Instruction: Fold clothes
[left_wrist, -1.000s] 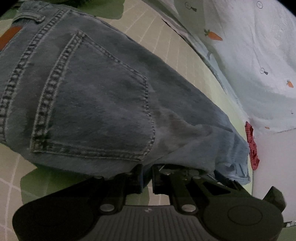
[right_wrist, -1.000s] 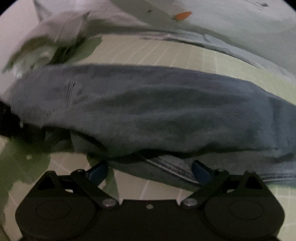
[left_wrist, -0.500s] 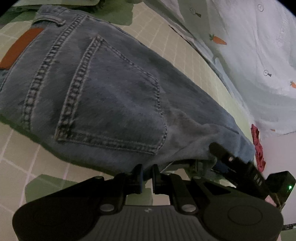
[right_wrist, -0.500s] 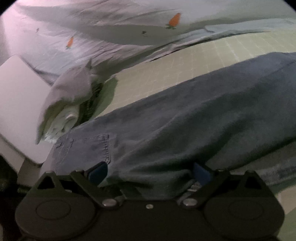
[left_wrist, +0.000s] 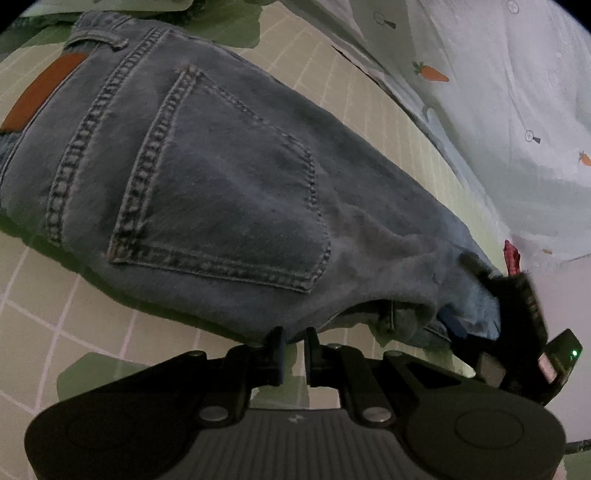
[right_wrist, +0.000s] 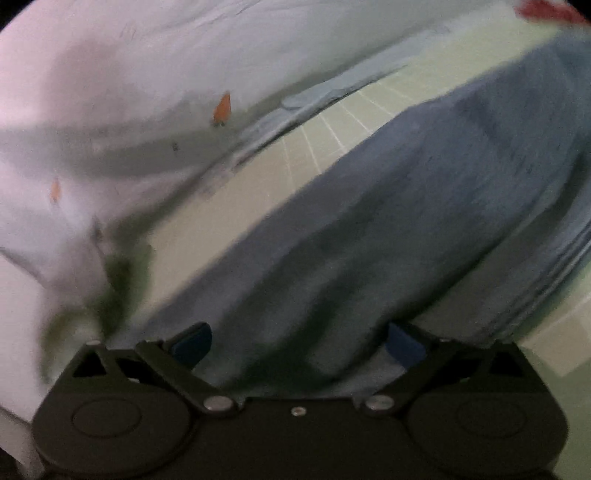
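Denim jeans (left_wrist: 229, 192) lie folded on the green checked bed sheet (left_wrist: 33, 291). Left hand-held gripper (left_wrist: 293, 338) is clenched on their near edge; right hand-held gripper (right_wrist: 299, 341) is spread wide around the denim, beside a carrot-print quilt (left_wrist: 517, 110).

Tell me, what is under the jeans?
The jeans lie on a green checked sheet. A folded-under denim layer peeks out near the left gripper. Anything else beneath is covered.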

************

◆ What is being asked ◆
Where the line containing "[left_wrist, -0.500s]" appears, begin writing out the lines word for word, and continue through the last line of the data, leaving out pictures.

◆ Solved exercise ◆
[left_wrist, -0.500s] 
[right_wrist, -0.500s] 
[left_wrist, +0.000s] 
[right_wrist, +0.000s] 
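Denim jeans (left_wrist: 229, 192) lie folded on the green checked bed sheet (left_wrist: 33, 291). Left hand-held gripper (left_wrist: 293, 338) is clenched on their near edge; right hand-held gripper (right_wrist: 299, 341) is spread wide around the denim, beside a carrot-print quilt (left_wrist: 517, 110).

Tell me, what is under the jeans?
The jeans lie on a green checked sheet. A folded-under denim layer peeks out near the left gripper. Anything else beneath is covered.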

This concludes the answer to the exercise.